An important cornerstone of any energy policy must be security of supply at acceptable prices. It is good to have ambitions in developing renewable energies, especially because the reserves of oil, natural gas and coal are finite and a large part of them also has to be imported. In all ambitious efforts, however, current technological possibilities as well as physical realities must also be recognized. Due to the high volatility of renewable energies, a base load-capable energy system must be kept in place, which can take over the entire energy supply for Germany for days at times of limited wind and solar supply (during so-called dark slacks). Since there are currently still no suitable forms of energy storage that could “save” overproduced green electricity in sufficient quantities into the future, conventional energy sources have to secure the base load until a technological solution is found. Politicians are therefore well advised to intensively promote research efforts in the search for suitable ones, e.g. in the field of hydrogen or “green gases”, and to set well-dosed innovation incentives.

The large-scale replacement of conventional base load energy can, however, realistically only be fully approached in a meaningful way when affordable replacement technologies are available. Long-term political planning over many decades should therefore be kept as flexible as possible and be based on an energy mix, with the possibility of being able to change at any time as soon as this is technically possible. Technical progress can only be stimulated but not forced. This is made clear by the example of nuclear fusion, which has been subsidized with large sums of money – rightly – internationally for decades, but has still not achieved a breakthrough. It would be important to keep this realism in mind when planning policy for the far future.

It goes without saying that it doesn’t make sense to fill the gap in the base load supply in Germany by importing electricity from abroad. Germany’s pioneering role is well meant and intended as a role model, but remains ineffective for the global climate if other major emitters do not follow suit (Lomborg, 2016). In this respect, Germany should avoid dangerous overconfidence and increasingly seek international solutions (BDI, 2017). Going it alone on a national level will only lead to a relocation of fossil power generation and emission-intensive production to locations in non-CO2 taxed countries (carbon leakage, “gray emissions”).
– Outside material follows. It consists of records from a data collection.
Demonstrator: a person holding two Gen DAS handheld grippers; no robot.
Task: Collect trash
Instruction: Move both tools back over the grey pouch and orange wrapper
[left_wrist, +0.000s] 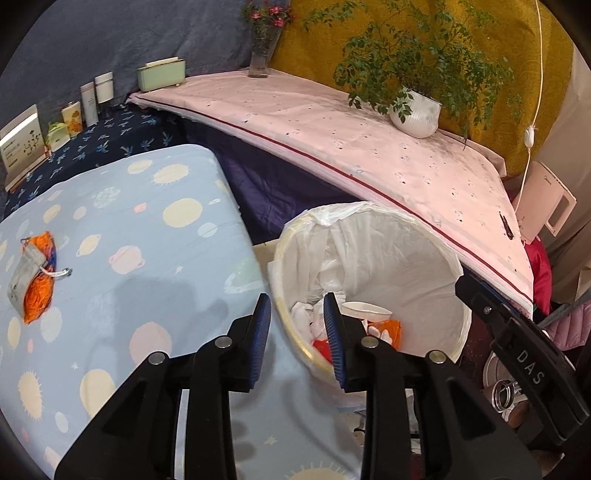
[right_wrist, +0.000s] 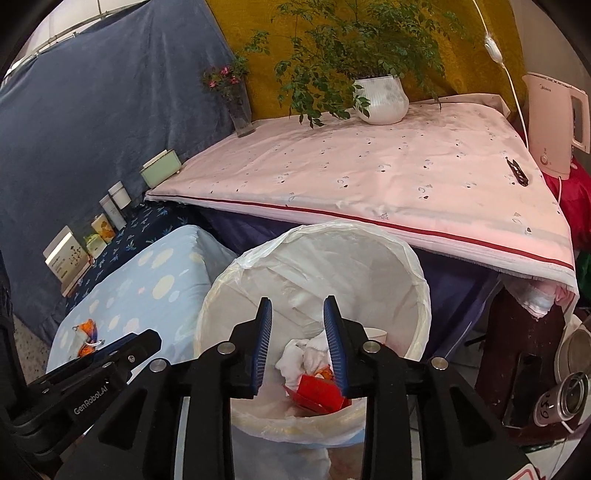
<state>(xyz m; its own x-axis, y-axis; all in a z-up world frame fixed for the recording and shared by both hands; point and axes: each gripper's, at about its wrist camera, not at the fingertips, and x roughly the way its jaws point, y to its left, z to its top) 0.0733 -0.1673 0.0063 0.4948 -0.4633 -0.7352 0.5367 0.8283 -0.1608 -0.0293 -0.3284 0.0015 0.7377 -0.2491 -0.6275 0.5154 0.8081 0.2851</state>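
Orange wrapper (left_wrist: 37, 275): lying near left edge of star-print bed (left_wrist: 155, 236), well apart from bin (left_wrist: 458, 266). Likely light, crinkly, slippery; pinching bunched middle advised. Left gripper (left_wrist: 297, 328), right gripper (right_wrist: 297, 332): both hanging part-open, holding nothing, over bin.

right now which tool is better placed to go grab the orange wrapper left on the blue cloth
Left. The left tool sits at the blue cloth's edge, nearer the orange wrapper. The right tool is over the bin, farther away. Both are open and empty.
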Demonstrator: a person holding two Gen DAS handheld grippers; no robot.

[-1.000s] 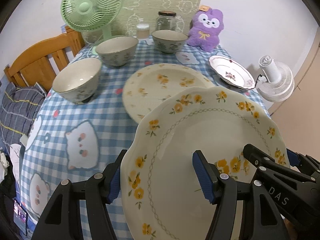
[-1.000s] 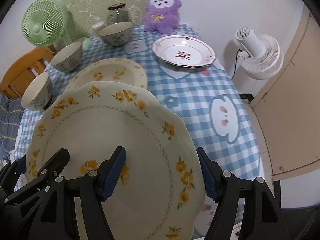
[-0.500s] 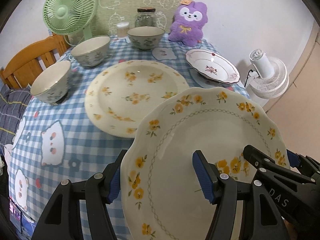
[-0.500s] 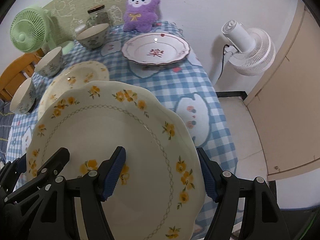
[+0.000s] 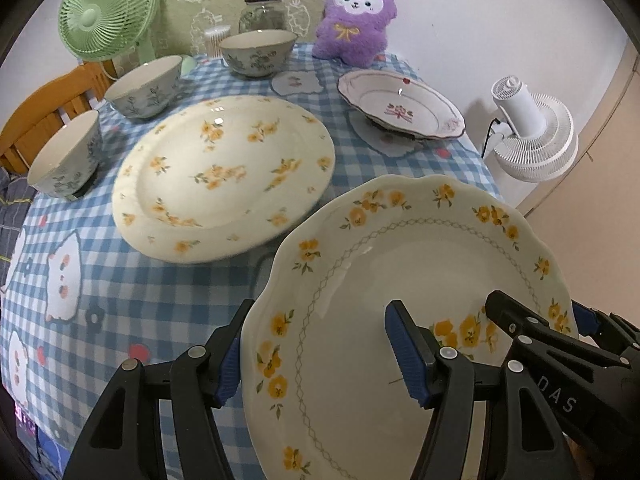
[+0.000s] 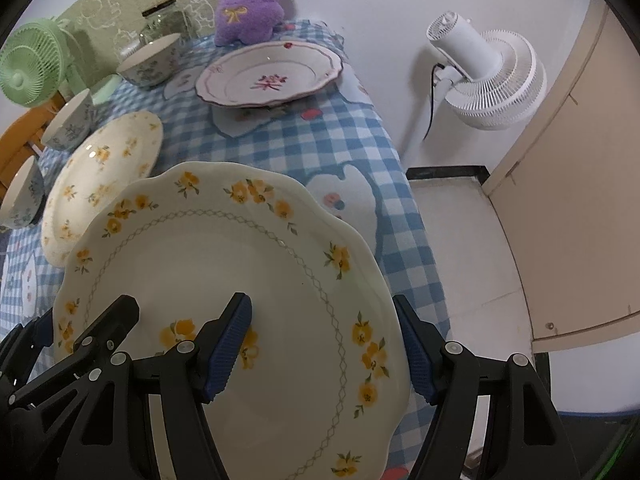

Divergent interests and competitive imbalances in international negotiations should not be overlooked. The beneficiaries of decarbonization will propose a sharper pace out of pure national interest. These include, for example, Norway, Russia and Qatar, which are important supplier countries for natural gas, as well as France, which secures a very large proportion of its electricity generation from nuclear power.

Amount of climate damage caused

Determination of climate damage

With the help of computer models, the amount of damage caused to society by greenhouse gas emissions and the resulting climate change is estimated. In a recent study, the Federal Environment Agency came to a climate damage value of 180 euros per ton of CO2 (UBA, 2018). Three years earlier, Edenhofer (2015) had reported a value of US $ 150 per tonne of CO2. Ricke et al. (2018) even assume a global median of US $ 417 per tonne of CO2. The damage, also known as the “social cost of carbon”, is usually estimated using one of three models (DICE, FUND, PAGE) , in which the physical fundamentals are combined with economic aspects (Fig. 3) (Carbon Brief, 2019). The “climate module” contained therein represents a greatly simplified climate model, which in turn is calibrated with more complex climate models (NAP, 2017). The quality of the damage assessment is therefore directly dependent on the quality of the climate models.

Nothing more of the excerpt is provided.